This is exactly what I was afraid would happen. Don’t get me wrong, I love the written word. I love to read novels and nonfiction—when I have the time. I am one of the few left who still subscribes to magazines and peruses them thoroughly.
Now Twitter. The difference between Twitter and reading a magazine or book, from cover to cover, is that the back cover is supposed to signal that you’ve reach the end. But in Twitter there is no back cover; the tweets just keep coming and coming. It’s like watching the daily stock market ticker tape with the tape unraveling at your feet. Pretty soon you’re all tangled in it and you’re having trouble breathing because of all the pressure to follow and follow fast. Tweets, tweets and more tweets.
I resisted Twitter for a long time. For starters, there was the character limit. I mean, how dare anyone tell me that I must limit myself to 140 characters? Me, who has so much to say? You might as well be asking me to only speak in haiku.
Signed on for Twitter,
Confronting its force head on,
Been hell ever since.
So I’m not sure whether this Twitter thing is going to work for me. I feel as if I’m trying to merge onto the highway—the information highway—with every car going 85. And I’m on foot. The pressure’s on because it seems the one with the most followers wins and I barely have 27. I must follow while being followed. To tweet or to re-tweet? That is the question.
Being a follower is relatively easy if you ask me. I’m already following over 100 organizations and some of my most favorite celebrities—Stephen Colbert, John Legend and Pink. Now I know what they’re up to and their innermost thoughts, though Pink hasn’t tweeted anything during the first week that I’ve been following her. But I’m aglow with anticipation. Gaining followers is a little more challenging. Beware of scam followers. They only want you for one thing: your money. Block them before they become evil doers and raid your followers.

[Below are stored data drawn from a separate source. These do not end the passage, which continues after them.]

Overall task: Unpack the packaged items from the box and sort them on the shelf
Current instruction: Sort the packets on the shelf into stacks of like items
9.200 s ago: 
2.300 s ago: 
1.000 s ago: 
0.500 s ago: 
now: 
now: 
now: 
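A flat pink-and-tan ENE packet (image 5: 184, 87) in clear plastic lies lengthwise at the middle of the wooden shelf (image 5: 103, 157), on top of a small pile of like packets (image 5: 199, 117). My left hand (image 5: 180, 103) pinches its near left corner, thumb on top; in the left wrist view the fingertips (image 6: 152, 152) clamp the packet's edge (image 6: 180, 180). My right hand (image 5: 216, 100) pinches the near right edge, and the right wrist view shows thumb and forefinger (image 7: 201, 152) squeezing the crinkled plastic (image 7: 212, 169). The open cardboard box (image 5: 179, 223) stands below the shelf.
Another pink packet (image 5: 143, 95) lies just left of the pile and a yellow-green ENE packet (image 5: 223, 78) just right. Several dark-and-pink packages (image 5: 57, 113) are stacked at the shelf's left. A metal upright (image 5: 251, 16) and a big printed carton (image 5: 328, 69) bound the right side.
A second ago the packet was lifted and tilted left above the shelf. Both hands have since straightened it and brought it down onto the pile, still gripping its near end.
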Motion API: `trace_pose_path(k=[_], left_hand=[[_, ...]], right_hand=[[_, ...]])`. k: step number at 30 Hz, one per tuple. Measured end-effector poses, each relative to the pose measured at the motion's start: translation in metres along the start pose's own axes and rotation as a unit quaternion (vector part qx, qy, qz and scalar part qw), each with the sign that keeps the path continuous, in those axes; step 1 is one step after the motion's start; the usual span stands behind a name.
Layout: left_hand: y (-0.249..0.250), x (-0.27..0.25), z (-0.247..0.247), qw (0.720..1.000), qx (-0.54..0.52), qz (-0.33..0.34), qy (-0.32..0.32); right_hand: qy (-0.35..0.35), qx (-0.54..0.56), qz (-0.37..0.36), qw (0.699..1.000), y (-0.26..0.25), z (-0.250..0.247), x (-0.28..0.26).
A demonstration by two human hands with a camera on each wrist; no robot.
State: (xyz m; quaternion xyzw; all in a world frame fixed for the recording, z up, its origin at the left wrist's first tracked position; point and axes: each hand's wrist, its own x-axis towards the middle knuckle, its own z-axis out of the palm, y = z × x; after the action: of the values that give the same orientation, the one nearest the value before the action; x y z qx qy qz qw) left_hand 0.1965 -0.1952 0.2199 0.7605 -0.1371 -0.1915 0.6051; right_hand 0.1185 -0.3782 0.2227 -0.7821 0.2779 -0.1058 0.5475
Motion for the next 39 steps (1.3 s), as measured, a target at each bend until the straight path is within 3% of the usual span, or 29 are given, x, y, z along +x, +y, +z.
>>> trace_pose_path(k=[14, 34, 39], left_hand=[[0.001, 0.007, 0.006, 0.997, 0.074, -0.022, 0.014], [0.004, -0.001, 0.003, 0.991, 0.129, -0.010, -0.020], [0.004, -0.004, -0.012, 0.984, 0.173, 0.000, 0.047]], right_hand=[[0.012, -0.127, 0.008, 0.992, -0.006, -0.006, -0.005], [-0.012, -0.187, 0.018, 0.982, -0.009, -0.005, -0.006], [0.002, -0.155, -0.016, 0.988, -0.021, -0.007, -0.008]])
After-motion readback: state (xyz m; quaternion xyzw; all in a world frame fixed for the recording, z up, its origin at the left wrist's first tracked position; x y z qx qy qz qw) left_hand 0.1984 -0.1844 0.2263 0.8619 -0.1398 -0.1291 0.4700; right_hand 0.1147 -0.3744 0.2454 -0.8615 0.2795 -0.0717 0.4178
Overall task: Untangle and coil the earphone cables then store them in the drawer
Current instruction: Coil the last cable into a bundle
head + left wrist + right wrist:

Once you have followers you can start tweeting. And while you’re tweeting, be sure to re-tweet. This is what you do when someone you are following has sent a clever tweet and you want to share it with your followers. There’s a right way to re-tweet so be sure you know how. My friend, Trisha, who’s an expert at Twitter, tried teaching me how, but I’ve already forgotten.
In the week that I’ve been on Twitter, I’ve read at least 1,420 tweets. These tweets are confusing, making me feel like I’m listening in on others’ conversations. They’re speaking in a code I don’t get yet. Meanwhile, having only 27 followers means I’m really behind the eight ball. Borderline pathetic, if you ask me. Plus, eight are trying to sell me something, so I shouldn’t really count them since Trisha said I should be blocking them. But I won’t block any until I have more followers. For now, I consider them placeholders and I’m trying not to succumb to whatever’s up their sleeves. The little charmers.
Twitter has me sleep deprived. I’m pathologically compelled to keep reading tweets. I’m stressed too, with a constant feeling that I’m overlooking tweetable moments. When I do send a tweet, I worry that I’m not doing it right because I can’t recall Trisha’s instructions. I should’ve written them down. I will check on Amazon to see if there’s a Twitter how-to book for dummies. Until then, I’ll remember the words of Steven, an old high school chum who has clearly not bitten the Twitter bullet. He asked me,
Why not follow the Yellow Brick Road instead?
Steven, I would—if I could only figure out how to get off this information highway. Without getting run over!